Here the job is to return only the lines of the material, exactly, from the first one to the line with "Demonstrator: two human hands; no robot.".
────────────────────
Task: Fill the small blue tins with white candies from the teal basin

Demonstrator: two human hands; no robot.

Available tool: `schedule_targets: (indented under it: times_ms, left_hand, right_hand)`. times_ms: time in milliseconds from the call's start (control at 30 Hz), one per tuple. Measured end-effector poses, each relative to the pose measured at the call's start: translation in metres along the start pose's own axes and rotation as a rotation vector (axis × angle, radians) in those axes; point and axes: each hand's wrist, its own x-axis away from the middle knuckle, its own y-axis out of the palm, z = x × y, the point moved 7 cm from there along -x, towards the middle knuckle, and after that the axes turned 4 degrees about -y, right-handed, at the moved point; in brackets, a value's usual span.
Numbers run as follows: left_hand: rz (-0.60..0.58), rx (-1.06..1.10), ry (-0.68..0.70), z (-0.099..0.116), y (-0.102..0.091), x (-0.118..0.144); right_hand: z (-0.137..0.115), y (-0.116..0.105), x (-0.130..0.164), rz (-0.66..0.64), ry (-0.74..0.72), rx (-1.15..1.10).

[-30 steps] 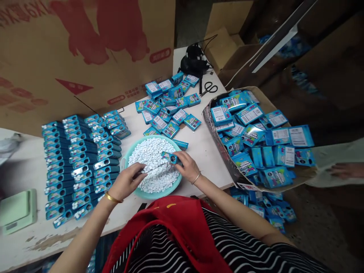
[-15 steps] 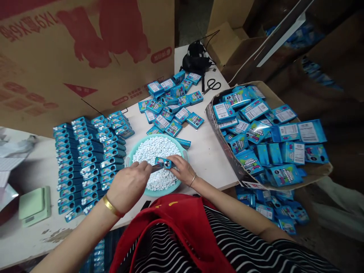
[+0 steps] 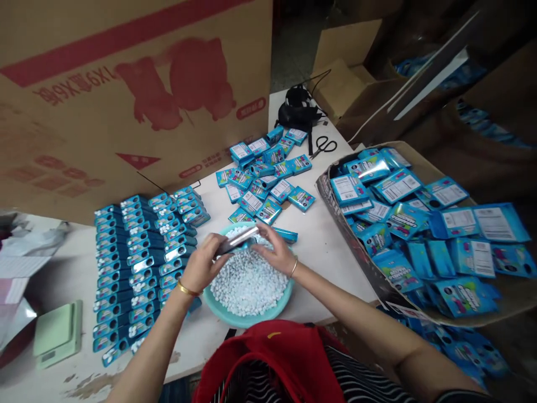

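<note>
White pellets [image 3: 251, 288] in turquoise basin [image 3: 247, 321]

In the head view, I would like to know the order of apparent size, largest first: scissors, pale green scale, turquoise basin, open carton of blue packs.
1. Open carton of blue packs
2. Turquoise basin
3. Pale green scale
4. Scissors

Two hands [image 3: 201, 264] [image 3: 274, 252], one basin [image 3: 247, 320], one scale [image 3: 53, 329], one pair of scissors [image 3: 320, 149] and dozens of blue boxes [image 3: 302, 198] show.
</note>
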Motion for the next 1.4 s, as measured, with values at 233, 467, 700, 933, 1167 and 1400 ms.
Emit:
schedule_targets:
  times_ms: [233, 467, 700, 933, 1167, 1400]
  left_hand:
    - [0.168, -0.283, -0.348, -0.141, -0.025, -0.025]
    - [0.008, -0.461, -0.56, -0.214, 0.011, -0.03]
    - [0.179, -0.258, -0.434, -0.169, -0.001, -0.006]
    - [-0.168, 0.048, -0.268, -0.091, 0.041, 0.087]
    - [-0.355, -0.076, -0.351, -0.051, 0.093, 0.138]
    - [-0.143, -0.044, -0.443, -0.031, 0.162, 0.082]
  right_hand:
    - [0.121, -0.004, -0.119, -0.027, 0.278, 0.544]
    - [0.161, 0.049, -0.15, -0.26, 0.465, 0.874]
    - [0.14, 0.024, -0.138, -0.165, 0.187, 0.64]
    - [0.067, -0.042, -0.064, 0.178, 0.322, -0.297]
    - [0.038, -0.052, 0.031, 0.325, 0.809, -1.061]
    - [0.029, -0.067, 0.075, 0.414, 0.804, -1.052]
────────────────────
EXERCISE ANSWER:
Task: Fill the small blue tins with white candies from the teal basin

Demonstrator: two human hands; no robot.

That concludes the output for this exercise.